Background According to the American Cancer society there is a 1 in 8 chance that a woman in the United States will develop breast cancer. Additionally, 43,700 women are predicted to die from breast cancer in 2023.1 Current breast cancer treatments, including anti-cancer drugs such as daunorubicin, cause harmful side effects such as hair loss, difficulty breathing, severe decrease in red blood cell count in bone marrow, and life-threatening heart problems. Therefore, there is an urgent need for identifying novel targets for intervention with reduced toxicity. In breast cancer cells the protein Mitochondria Nuclear Retrograde Regulator 1 (MNRR1) is highly expressed compared to healthy cells. MNRR1 is a biorganellar protein that controls cellular function by acting in two compartments. In the mitochondria, it enhances energy production and inhibits apoptosis,2 3 whereas in the nucleus, it controls the transcription of genes involved in stress-responsive pathways.4 Since MNRR1 controls two key features of cancers- energy production which may affect cellular growth; and apoptosis, we hypothesized that MNRR1 may play a role in carcinogenesis and that inhibition of MNRR1 could reduce the dose of anti-cancer drugs such as daunorubicin and thereby minimize the toxic side effects of anti-cancer drugs.
Methods We treated triple negative breast cancer cells (MDA-MB-231)5 with an MNRR1 inhibitor and analyzed the effects on cellular apoptosis using a Phosphatidylserine Apoptosis Assay. We then assessed the viability of cells that were treated with both daunorubicin and the MNRR1 inhibitor using a RealTime-Glo MT Cell Viability Assay. Further, we evaluated the changes in expression levels of MNRR1 and PARP in the cells after treatment with the drugs via Western blotting.

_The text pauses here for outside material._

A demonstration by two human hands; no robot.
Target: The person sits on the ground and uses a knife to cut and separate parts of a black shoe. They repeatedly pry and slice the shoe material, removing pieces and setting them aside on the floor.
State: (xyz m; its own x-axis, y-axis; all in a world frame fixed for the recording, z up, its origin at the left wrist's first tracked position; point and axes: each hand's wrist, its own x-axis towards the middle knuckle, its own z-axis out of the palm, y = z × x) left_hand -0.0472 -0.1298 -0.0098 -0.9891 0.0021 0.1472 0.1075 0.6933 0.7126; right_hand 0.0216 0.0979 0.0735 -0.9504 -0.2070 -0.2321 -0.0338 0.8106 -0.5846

Results Our results indicated that treatment of breast cancer cells with MNRR1 inhibitor alone reduced cell count (figure 1) even though it did not significantly increase apoptosis (figure 2). However, when co-treated with daunorubicin it increased the expression of cleaved PARP (figure 3), an indicator of apoptosis, and increased cell death (figure 4). These results suggest that MNRR1 inhibitor has a potentiating effect in inducing apoptosis in triple-negative breast cancer cells treated with daunorubicin.
Conclusions Overall, these findings suggest that MNRR1 is a potential drug target, and its inhibition may improve cancer treatment paradigms, such as the use of daunorubicin, by reducing the dose and therefore toxicity of drugs that are currently used in the treatment of breast cancer.
Acknowledgements We would like to thank the BCAP program at Wayne State University for supporting this study.